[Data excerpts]
------------------------------------------------------------
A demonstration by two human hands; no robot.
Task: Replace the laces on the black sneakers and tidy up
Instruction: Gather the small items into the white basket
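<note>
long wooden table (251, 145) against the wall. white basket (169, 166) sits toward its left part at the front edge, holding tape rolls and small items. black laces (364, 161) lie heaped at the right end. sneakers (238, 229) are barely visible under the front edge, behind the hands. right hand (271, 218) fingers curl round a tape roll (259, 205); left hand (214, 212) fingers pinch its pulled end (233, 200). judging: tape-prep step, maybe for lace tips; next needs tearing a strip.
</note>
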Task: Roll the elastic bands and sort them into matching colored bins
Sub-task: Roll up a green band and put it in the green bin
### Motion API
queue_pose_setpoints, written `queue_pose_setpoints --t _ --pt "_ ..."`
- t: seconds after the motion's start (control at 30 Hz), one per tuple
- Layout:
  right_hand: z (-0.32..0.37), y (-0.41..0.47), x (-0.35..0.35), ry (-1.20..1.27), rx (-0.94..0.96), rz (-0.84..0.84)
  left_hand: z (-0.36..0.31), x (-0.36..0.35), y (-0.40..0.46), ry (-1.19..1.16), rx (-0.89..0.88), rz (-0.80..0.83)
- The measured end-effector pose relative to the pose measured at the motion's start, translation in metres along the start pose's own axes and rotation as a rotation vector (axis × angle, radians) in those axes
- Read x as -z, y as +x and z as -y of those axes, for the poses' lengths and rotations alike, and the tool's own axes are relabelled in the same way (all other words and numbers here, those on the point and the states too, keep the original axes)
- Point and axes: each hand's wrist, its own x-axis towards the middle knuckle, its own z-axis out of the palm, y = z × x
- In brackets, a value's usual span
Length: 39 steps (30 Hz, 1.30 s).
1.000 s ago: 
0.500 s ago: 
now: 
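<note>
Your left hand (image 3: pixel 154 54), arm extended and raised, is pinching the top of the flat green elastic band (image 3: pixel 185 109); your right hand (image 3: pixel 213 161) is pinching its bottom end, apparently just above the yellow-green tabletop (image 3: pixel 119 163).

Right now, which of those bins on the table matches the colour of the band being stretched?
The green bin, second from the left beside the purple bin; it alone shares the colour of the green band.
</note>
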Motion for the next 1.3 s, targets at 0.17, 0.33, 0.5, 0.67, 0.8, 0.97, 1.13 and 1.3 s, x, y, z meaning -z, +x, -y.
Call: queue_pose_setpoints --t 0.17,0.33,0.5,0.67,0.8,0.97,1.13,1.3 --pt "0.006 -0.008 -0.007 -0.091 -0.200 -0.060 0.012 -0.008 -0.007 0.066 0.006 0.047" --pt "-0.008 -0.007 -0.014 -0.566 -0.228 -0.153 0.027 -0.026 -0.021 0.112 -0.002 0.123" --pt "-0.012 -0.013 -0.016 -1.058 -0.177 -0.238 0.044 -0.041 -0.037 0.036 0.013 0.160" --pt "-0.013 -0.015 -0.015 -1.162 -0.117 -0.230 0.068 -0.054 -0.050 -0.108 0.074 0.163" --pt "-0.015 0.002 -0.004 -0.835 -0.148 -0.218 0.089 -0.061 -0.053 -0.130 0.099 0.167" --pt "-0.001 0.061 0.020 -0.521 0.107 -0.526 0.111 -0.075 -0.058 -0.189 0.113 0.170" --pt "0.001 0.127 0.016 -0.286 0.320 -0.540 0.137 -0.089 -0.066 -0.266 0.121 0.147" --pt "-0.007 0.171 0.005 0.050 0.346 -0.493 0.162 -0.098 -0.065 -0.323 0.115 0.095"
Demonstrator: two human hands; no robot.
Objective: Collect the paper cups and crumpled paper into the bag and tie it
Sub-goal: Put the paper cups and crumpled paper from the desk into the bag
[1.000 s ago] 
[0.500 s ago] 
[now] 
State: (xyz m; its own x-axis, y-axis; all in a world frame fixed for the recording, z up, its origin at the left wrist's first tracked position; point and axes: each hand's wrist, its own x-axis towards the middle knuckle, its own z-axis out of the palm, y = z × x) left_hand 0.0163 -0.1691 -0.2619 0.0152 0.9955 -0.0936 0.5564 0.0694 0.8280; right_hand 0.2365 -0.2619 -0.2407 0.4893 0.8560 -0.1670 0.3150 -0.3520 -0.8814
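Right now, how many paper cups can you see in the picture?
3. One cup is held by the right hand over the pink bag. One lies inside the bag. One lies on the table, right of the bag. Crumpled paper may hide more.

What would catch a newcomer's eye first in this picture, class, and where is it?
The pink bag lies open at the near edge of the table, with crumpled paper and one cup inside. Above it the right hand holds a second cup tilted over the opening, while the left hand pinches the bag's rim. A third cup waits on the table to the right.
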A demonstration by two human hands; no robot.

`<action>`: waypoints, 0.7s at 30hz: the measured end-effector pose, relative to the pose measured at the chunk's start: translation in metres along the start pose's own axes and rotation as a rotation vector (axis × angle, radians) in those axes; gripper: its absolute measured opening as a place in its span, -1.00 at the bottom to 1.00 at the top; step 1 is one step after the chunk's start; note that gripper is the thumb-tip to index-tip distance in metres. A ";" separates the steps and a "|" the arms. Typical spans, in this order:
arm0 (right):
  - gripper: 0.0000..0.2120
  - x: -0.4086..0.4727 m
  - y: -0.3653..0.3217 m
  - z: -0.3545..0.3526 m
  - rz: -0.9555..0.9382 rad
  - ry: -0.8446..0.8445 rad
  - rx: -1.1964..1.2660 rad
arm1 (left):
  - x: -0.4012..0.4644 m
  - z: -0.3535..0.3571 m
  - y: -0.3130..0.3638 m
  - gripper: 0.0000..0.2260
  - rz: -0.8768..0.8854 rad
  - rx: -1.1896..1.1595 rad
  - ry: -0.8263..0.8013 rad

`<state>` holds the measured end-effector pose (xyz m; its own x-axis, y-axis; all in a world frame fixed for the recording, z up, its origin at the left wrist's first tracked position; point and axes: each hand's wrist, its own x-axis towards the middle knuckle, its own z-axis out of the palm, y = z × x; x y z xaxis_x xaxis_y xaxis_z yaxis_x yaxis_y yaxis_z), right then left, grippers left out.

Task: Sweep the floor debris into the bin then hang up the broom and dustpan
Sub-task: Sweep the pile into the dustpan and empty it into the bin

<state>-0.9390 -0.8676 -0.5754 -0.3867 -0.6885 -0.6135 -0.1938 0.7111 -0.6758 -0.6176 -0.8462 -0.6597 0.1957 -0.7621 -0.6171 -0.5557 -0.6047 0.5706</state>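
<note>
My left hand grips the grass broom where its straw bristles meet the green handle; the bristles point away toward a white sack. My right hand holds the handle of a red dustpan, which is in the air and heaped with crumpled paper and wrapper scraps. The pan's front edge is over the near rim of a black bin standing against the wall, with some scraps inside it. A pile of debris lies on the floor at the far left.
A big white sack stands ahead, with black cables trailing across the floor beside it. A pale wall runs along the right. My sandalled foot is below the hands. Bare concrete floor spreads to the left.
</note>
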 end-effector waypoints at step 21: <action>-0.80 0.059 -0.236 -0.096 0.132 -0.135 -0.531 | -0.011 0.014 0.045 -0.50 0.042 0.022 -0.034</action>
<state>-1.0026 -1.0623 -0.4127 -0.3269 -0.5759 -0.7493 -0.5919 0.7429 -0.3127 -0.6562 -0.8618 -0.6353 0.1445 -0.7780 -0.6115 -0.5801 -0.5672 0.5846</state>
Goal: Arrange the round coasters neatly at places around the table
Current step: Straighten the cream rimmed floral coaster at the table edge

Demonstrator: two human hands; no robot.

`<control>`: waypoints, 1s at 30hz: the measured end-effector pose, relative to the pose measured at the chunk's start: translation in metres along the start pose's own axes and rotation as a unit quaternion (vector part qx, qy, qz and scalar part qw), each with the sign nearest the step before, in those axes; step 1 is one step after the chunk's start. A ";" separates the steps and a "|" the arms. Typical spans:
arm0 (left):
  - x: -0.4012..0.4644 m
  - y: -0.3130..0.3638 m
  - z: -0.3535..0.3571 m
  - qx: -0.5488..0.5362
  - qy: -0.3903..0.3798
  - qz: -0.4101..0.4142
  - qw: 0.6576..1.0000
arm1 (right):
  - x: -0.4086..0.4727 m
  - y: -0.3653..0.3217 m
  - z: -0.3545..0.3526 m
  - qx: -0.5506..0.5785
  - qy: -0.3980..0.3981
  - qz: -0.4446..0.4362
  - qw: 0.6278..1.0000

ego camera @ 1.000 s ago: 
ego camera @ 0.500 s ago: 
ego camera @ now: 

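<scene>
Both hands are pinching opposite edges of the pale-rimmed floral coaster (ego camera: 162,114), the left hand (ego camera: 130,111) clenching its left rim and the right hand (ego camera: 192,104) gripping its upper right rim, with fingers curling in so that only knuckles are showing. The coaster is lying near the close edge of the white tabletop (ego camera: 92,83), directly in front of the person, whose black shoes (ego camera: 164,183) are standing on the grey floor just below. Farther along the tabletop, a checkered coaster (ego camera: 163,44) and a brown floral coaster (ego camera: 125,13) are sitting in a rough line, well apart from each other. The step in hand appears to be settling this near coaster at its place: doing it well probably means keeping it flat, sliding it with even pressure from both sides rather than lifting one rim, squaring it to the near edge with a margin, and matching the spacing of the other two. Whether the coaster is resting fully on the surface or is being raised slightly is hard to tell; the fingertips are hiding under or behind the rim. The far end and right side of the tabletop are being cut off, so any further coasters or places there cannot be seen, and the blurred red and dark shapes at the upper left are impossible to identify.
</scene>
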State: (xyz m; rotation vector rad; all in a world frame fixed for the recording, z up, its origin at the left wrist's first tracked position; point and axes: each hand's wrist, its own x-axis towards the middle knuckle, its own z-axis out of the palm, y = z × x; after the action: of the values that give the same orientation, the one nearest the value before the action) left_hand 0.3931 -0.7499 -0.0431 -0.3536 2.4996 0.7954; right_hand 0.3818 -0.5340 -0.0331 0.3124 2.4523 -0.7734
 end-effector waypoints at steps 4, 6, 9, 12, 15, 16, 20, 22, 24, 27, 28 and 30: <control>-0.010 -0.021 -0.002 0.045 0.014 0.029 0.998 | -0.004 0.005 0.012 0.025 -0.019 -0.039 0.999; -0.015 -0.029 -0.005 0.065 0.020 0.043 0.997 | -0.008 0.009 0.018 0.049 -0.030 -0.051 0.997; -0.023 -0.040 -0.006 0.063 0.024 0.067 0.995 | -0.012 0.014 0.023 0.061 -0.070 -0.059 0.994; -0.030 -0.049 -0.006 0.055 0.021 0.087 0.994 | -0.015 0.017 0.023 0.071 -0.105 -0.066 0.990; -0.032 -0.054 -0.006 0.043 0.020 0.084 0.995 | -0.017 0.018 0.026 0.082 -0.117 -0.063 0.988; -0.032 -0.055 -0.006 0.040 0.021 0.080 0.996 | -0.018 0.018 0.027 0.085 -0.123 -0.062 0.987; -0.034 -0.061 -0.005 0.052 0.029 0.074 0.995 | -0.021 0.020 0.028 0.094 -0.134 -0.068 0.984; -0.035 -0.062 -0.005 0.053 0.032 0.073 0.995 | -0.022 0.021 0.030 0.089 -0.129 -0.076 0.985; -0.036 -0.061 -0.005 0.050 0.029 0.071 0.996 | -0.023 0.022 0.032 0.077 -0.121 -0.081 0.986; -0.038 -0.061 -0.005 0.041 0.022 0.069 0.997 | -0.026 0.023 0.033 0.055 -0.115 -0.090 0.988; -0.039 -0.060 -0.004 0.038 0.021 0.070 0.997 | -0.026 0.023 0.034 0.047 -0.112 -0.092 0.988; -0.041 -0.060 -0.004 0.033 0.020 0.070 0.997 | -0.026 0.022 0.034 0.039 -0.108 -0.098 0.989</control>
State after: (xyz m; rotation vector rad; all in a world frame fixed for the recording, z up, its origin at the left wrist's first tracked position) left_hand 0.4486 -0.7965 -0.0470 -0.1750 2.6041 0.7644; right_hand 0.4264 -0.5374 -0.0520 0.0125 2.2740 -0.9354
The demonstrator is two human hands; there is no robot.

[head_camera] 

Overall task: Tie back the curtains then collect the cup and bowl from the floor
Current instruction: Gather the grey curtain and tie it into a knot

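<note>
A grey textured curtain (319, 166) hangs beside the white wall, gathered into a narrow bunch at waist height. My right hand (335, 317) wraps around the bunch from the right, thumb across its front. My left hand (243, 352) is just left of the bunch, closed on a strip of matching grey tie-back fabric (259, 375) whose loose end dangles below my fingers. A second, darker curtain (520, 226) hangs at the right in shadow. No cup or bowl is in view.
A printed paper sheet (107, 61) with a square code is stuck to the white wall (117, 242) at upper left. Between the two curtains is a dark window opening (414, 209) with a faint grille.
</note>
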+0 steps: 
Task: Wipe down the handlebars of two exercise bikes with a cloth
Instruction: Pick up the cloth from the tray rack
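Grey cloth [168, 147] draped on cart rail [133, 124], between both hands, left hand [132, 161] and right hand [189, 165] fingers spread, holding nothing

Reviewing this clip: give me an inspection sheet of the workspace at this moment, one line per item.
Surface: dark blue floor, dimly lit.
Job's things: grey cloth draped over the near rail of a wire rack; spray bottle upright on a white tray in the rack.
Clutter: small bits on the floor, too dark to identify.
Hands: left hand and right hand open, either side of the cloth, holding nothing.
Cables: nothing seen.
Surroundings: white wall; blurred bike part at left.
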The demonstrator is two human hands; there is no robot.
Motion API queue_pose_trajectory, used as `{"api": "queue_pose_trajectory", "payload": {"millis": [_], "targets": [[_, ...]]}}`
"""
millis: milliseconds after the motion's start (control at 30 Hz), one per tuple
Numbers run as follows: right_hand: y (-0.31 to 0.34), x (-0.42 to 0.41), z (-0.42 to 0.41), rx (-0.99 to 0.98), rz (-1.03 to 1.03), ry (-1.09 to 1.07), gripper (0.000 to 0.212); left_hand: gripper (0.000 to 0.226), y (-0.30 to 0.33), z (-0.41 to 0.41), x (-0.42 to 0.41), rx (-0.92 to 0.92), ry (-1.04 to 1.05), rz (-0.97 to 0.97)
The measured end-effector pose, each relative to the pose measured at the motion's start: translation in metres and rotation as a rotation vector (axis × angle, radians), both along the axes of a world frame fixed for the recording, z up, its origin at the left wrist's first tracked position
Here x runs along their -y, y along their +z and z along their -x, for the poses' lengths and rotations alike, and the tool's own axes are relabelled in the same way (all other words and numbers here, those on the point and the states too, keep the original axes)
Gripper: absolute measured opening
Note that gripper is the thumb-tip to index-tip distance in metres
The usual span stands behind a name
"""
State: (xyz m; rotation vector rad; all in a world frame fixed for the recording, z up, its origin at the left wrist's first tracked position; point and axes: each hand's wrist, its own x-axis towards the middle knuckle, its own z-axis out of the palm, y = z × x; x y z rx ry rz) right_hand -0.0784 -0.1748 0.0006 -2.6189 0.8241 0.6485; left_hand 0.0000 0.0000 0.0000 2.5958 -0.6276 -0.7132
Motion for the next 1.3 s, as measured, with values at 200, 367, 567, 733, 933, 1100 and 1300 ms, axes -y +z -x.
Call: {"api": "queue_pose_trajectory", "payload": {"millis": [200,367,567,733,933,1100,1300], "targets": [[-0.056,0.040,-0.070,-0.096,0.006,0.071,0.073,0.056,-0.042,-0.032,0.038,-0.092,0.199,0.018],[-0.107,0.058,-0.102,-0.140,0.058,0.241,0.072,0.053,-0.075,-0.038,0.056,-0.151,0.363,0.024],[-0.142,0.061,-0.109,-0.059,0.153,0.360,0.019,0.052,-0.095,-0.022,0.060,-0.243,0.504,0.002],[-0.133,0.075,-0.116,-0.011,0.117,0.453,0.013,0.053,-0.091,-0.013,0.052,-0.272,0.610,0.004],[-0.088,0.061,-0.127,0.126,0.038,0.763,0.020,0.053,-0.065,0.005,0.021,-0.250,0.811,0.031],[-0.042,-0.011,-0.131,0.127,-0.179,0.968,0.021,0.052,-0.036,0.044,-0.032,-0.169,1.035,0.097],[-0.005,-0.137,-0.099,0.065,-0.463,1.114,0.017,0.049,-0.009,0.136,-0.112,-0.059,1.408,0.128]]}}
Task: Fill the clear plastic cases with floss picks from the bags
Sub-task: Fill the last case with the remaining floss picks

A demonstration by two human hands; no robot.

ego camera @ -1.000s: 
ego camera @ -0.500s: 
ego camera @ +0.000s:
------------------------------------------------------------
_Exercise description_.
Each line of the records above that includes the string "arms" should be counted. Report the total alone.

_Exercise solution_.
2